Around 2025, my perspective on cashless payments started to shift.
- The burden of annual fees
- Repeated reward cutbacks
- Increasingly complex qualifying conditions
The cumulative weight of these factors left me tired of the cycle: "work hard to maintain high rewards, then stress about covering the annual fee."
That's when I discovered the SBI Net Bank Debit Card Point+ (Mastercard). No annual fee, a base cashback rate of 1.25%, and 1.50% if you meet the Smart Program rank requirements. Surprisingly strong numbers — strong enough that my reaction was simply "this'll do just fine."
On top of the rates, instant deductions from my bank account brought a sense of calm that credit cards never could. No more "wait until next month's statement" uncertainty — my spending is visible in real time.

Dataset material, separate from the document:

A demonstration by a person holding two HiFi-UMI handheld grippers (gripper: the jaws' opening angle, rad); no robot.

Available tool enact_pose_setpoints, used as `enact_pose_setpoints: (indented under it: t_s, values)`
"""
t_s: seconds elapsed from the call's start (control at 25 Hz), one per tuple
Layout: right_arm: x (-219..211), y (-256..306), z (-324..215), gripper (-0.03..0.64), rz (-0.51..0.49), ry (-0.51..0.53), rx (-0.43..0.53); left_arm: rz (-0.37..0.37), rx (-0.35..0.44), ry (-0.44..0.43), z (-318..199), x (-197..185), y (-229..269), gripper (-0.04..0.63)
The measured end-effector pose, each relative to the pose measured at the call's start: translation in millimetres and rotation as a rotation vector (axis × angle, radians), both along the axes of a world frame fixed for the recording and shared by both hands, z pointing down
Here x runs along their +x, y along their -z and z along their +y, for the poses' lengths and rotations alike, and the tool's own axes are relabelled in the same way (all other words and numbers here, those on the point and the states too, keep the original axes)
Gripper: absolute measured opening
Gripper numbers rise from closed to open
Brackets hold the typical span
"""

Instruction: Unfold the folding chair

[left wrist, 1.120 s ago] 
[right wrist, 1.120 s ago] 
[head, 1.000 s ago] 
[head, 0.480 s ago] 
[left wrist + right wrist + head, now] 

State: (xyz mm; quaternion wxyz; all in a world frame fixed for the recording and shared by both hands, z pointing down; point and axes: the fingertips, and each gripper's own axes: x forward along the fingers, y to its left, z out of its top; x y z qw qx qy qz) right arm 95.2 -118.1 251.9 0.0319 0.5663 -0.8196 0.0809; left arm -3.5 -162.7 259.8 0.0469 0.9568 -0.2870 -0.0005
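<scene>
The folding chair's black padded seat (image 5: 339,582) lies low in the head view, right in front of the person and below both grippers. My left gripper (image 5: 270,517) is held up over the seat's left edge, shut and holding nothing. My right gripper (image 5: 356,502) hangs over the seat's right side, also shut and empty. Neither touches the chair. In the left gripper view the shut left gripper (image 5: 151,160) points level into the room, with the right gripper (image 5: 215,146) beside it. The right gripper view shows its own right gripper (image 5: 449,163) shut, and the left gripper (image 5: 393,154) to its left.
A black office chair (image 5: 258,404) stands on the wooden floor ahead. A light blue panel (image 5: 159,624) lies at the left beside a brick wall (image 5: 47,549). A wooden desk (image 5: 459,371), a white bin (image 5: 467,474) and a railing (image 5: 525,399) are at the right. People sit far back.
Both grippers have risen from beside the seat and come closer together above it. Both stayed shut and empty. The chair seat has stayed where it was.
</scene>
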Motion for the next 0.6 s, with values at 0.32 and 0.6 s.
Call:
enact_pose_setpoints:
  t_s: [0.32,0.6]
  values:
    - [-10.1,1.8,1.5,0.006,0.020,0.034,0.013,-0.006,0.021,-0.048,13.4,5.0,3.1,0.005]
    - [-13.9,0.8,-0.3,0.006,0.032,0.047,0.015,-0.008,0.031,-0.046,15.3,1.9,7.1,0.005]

Good deals inevitably get nerfed. So rather than chasing the absolute best rewards, I've come to prefer a setup that I can maintain comfortably, without overthinking it.
My Card Lineup as of 2026
Here's how things have settled:
| Purpose | Card |
|---|---|
| Primary payment | SBI Debit Point+ (Mastercard) |
| Convenience stores, partner shops, SBI Securities | Olive Flexible Pay |
| tsumiki Securities fund purchases | EPOS Card |
| PayPay transactions | PayPay Card |
| Mobile Suica top-ups | Bic Camera Suica Card |
| Household + grocery partner stores | Lawson Ponta Plus |
| Household + Rakuten services | Rakuten Card |
| Nearly dormant (occasional campaigns/perks) | Orico Card |
Payment methods and our relationship with money evolve over time.
New cards and payment services will keep appearing, but I'd rather not burn out chasing them. Going forward, I plan to stick with whatever feels comfortable — and nothing more.